Think for a moment about someone you know. How would you describe that person? You might refer to their relationship to you, their personality traits, their physical appearance, their occupation, and a multitude of other characteristics. But perhaps the most basic part of your description is whether that person is a man or a woman, a boy or a girl.
One reason why a person’s gender is so important to us is that it is linked to a large number of physical and psychological characteristics. Apart from anatomical differences between males and females, we often think of boys and men in terms of ‘masculine’ characteristics such as assertiveness, dominance, and competitiveness, while we think of girls and women in terms of ‘feminine’ characteristics such as compassion, warmth, and nurturance. Of course, these gender stereotypes don’t in fact apply to all males and all females, but for many centuries they have been a big part of our cultural beliefs about what it means to be a boy or girl.

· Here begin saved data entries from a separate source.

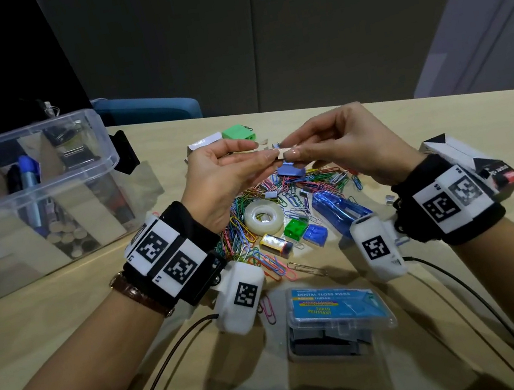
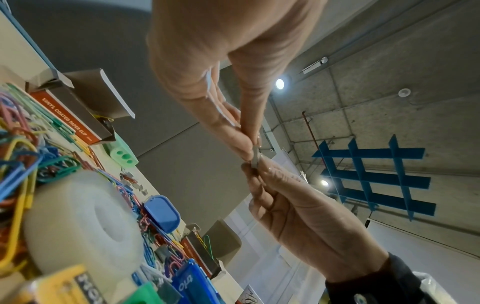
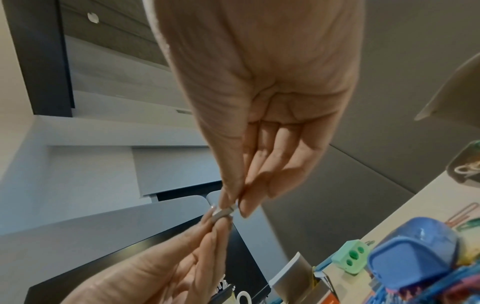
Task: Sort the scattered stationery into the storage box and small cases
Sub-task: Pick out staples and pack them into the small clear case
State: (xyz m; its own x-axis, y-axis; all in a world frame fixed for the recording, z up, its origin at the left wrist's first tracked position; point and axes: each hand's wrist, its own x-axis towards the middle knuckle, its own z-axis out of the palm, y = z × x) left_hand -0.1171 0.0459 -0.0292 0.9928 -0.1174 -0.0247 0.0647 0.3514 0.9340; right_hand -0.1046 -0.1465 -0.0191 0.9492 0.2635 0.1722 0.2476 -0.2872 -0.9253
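Note:
Both hands are raised above the table and pinch the same short silvery staple strip [image 1: 278, 152] from opposite ends. My left hand [image 1: 263, 158] holds its left end between thumb and fingertips, and my right hand [image 1: 291, 153] holds the right end. The left wrist view shows the staple strip [image 2: 255, 159] between the left hand [image 2: 245, 147] and the right hand [image 2: 259, 170]. In the right wrist view the staple strip [image 3: 224, 211] sits between the right hand [image 3: 235, 200] and the left hand [image 3: 215, 223]. The clear storage box [image 1: 73, 117] with cardboard dividers stands at the left.
Under the hands lies a heap of coloured paper clips [image 1: 244, 207] with a tape roll [image 1: 265, 219], a blue stapler [image 1: 337, 211], small green and blue cases [image 1: 296, 229], and a battery [image 1: 276, 243]. A dental floss case [image 1: 334, 311] lies nearest me. A cardboard box [image 1: 468, 157] stands at the right.

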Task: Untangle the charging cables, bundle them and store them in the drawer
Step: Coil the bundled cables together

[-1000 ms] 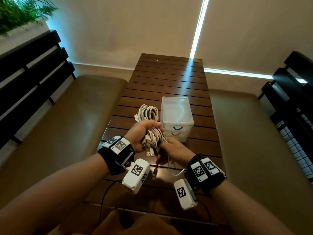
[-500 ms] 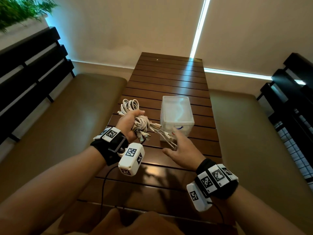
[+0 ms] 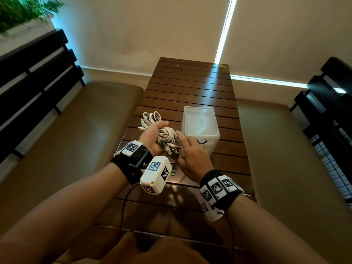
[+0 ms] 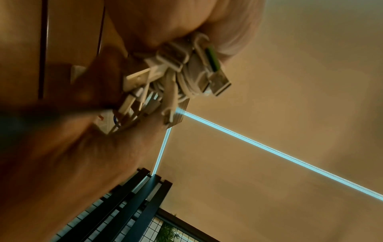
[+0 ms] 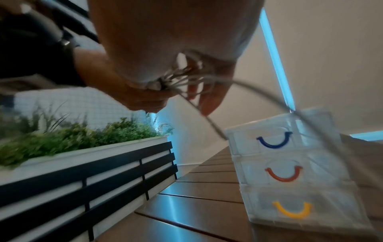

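White cables [image 3: 162, 134] are now bunched in the left hand [image 3: 152, 138] alone, fingers wrapped tight round the coil and plugs dangling, held above the table [image 3: 190, 88] just left of the clear drawer unit [image 3: 200, 126]. A second ago both hands were on the bundle. The right hand [image 3: 192, 157] has let go and reaches for the unit's front with fingers spread and loose, so I'd guess opening a drawer comes next.

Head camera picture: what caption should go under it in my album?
Left hand grips bundled white cables; open right hand reaches toward the clear drawer box.
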The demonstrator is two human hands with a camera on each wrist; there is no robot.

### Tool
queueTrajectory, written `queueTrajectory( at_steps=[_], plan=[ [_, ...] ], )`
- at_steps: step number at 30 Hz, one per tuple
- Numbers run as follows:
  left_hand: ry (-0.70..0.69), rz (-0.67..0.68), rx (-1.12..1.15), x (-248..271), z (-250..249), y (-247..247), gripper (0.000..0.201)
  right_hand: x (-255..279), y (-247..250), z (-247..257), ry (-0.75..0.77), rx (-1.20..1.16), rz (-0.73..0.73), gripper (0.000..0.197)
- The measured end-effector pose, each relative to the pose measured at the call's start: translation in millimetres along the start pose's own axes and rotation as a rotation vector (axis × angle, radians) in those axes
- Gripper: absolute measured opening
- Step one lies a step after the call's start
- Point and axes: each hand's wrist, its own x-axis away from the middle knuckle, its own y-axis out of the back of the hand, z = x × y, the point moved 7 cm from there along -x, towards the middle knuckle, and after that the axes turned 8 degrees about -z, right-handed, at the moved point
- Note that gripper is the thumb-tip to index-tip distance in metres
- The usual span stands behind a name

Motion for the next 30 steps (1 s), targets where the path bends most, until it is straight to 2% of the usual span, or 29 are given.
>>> queueTrajectory(
  at_steps=[2,5,8,11,13,16,18,20,21,23,25,27,28,30],
  plan=[
    [0.004,-0.007,-0.012,1.2,-0.5,1.8,0.023,0.4,-3.8,-9.0,-0.023,-0.260,0.097,0.064],
    [0.005,0.012,-0.019,1.4,1.5,0.2,0.025,2.0,-0.1,-7.7,-0.084,-0.561,0.157,0.060],
    [-0.004,0.020,-0.048,1.9,4.0,-1.5,0.027,12.0,3.1,-7.7,-0.202,-0.704,0.230,0.055],
    [-0.045,-0.036,-0.058,2.9,5.9,0.6,0.027,15.9,4.2,-15.9,-0.376,-0.800,0.271,0.039],
    [-0.161,-0.142,-0.039,1.1,3.4,7.2,0.030,13.1,4.8,-23.4,-0.476,-0.788,0.262,0.036],
    [-0.423,-0.313,-0.227,5.7,-2.9,12.8,0.018,5.8,11.8,-26.4,-0.562,-0.678,0.240,0.027],
    [-0.611,-0.316,-0.346,9.2,-5.9,6.6,0.020,3.5,14.1,-28.0,-0.639,-0.644,0.236,0.018],
    [-0.728,-0.287,-0.459,10.5,-5.6,-1.3,0.028,0.7,18.7,-31.3,-0.676,-0.574,0.205,0.013],
    [-0.775,-0.291,-0.543,12.6,-6.9,-4.7,0.032,-2.3,23.9,-32.8,-0.665,-0.512,0.176,0.013],
    [-0.835,-0.286,-0.756,17.8,-9.1,-11.9,0.038,-11.4,39.3,-34.4,-0.548,-0.295,0.144,0.014],
    [-0.839,-0.278,-0.904,16.2,-6.5,-12.1,0.042,-21.2,50.4,-31.3,-0.411,-0.161,0.215,0.011],
    [-0.824,-0.275,-0.888,15.2,-4.9,-9.4,0.040,-25.1,52.6,-25.5,-0.290,-0.113,0.375,0.009],
    [-0.772,-0.276,-0.851,12.8,-4.5,-7.0,0.037,-25.3,53.3,-24.2,-0.239,-0.081,0.418,0.010],
    [-0.633,-0.261,-0.730,6.5,-6.6,-3.7,0.027,-24.4,54.0,-22.7,-0.134,-0.002,0.427,0.017]
  ],
)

But do children have similar ideas about gender? When and how do stereotypes about males and females emerge in childhood? Research by developmental psychologists has shown that children start to form strong stereotypes about boys/men and girls/women from a young age. As we will see, children begin to label themselves and others as male or female accurately from around 2 years of age, and soon after this begin to form clear links between these labels and different activities, toys, behaviours, and even adult occupations (e.g., girls/women play with dolls and can be nurses; boys/men play with cars and can be firefighters). In fact, the beliefs of children in these early years of childhood can be much more strongly stereotyped than the beliefs of most adults – parents often find that their children have more stereotyped attitudes about gender than they do themselves. Moreover, the children act on these stereotypes. Especially as young children begin to play more and more with peers of their own sex, we begin to see striking differences in the ways that boys and girls play and interact.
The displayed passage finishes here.